A Digital Gazetteer of North Carolina
UNC SILS, INLS 490-186, Spring 2021
This schedule is still in flux. Specifically, the parts in gray are subject to change.
January 19
Introductions
Total amount of required reading for this meeting: 1,800 words
Today we’ll introduce ourselves and talk about:
- the idea for the course,
- what each of us hopes to get out of the course, and
- what a course-based research experience means.
In addition to the topics above, please come prepared to talk about:
- yourself, and
- a place in North Carolina that you either know well or wish you knew more about.
📖 To read before this meeting:
-
Shaw, Ryan. “A Digital Gazetteer of North Carolina,” 2019. PDF.
January 21
Tools of the trade
Total amount of required reading for this meeting: 4,700 words
Today we’ll look at Loomio, the collaboration software that we’ll be using this semester, and we’ll start examining the dataset we compiled last spring. We’ll also start talking about some of the various tools for working with data that we’ll be using: text editors, regular expressions, command line utilities, scripting languages, makefiles, and OpenRefine.
📖 To read before this meeting:
-
Powell, William S. Preface: North Carolina Gazetteer (1st Editon), 1968. https://www.ncpedia.org/gazetteer/prefaces#1st.
-
Hill, Michael. Preface to the Second Edition, 2009. https://www.ncpedia.org/gazetteer/prefaces#2nd.
January 26
Organizing North Carolina places
Total amount of required reading for this meeting: 6,300 words
Today we’ll meet with Kristen Merryman, Digital Projects Librarian at the North Carolina Digital Heritage Center. We’ll try to get a sense of what it means to have a collection based on a place like “North Carolina.” And we’ll talk about how geographic metadata is integrated into catalog records and authority records, the process of georeferencing, and how places can be a challenge for curators of collections.
📖 To read before this meeting:
-
Buckland, Michael, Aitao Chen, Fredric C. Gey, Ray R. Larson, Ruth Mostern, and Vivien Petras. “Geographic Search: Catalogs, Gazetteers, and Maps.” College and Research Libraries 68, no. 5 (2007): 376–387. https://doi.org/10.5860/crl.68.5.376.
January 28
OpenRefine
Today we’ll introduce OpenRefine, a tool for cleaning and enriching data.
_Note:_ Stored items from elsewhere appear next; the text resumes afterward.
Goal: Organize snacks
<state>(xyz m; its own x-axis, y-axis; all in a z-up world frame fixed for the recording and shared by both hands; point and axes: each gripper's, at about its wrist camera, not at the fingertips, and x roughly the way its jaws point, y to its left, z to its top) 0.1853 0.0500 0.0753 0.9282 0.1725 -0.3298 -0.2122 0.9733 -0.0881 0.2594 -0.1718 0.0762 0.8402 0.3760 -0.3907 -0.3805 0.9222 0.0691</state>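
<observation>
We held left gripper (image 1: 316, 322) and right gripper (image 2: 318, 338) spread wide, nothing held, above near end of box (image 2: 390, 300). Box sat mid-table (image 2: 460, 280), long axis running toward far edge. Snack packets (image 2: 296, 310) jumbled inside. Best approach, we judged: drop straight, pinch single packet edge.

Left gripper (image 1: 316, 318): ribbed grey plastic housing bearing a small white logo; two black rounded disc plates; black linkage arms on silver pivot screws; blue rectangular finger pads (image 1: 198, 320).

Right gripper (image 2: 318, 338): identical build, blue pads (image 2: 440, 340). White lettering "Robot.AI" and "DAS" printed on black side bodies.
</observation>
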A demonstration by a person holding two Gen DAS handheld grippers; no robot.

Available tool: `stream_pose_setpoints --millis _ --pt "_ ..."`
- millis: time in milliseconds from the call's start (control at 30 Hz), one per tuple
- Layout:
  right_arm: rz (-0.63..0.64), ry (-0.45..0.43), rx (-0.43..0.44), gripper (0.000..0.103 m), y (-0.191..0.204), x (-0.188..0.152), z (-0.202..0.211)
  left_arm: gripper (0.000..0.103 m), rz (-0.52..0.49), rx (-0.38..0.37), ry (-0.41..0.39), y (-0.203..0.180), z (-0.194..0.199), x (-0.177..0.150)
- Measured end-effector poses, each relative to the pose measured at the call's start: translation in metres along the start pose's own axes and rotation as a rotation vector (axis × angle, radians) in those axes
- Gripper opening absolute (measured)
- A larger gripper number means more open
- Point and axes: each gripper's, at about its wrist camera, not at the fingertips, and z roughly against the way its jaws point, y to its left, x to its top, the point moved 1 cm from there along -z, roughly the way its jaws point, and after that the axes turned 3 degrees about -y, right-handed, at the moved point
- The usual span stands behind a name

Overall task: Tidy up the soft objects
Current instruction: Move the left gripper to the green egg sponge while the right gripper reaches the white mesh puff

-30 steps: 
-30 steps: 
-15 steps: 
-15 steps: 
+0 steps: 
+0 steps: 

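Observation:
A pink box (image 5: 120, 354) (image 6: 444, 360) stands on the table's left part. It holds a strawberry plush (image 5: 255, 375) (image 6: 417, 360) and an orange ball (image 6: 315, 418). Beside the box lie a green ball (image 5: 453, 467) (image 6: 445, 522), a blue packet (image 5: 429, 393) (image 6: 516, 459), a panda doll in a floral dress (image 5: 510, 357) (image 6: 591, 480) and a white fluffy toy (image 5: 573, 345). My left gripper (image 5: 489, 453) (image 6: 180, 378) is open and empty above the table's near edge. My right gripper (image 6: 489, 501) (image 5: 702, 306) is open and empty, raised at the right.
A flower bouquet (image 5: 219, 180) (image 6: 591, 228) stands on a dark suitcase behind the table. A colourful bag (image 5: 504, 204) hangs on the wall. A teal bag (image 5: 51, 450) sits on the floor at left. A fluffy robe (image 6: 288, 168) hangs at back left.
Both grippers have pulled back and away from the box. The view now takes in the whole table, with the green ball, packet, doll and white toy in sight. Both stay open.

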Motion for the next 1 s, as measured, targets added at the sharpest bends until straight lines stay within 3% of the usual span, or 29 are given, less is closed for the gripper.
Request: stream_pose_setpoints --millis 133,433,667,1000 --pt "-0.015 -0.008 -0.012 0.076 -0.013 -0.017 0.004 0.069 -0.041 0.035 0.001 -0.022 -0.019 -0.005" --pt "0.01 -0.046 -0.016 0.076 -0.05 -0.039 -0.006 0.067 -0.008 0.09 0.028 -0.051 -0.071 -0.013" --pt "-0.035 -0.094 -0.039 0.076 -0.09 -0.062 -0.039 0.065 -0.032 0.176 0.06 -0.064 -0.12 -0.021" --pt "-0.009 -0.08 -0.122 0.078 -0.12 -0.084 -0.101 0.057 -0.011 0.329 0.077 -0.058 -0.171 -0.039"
Before coming to class, please install OpenRefine and complete one of the following OpenRefine tutorials:
- Getting started with OpenRefine by Miriam Posner
- Getting started with OpenRefine by Thomas Padilla
- Using OpenRefine to clean Your data by Jeremy Rue & Richard Koci Hernandez
- OpenRefine tutorial by the Open Data Literacy Project
If you run into trouble installing or running OpenRefine, ask for help on the Loomio site! Don’t wait until class to tell us you weren’t able to get it running.
February 2
Digital gazetteers
Total amount of required reading for this meeting: 10,400 words
Today we’ll introduce the concept of a digital gazetteer as a specific kind of networked knowledge organization system.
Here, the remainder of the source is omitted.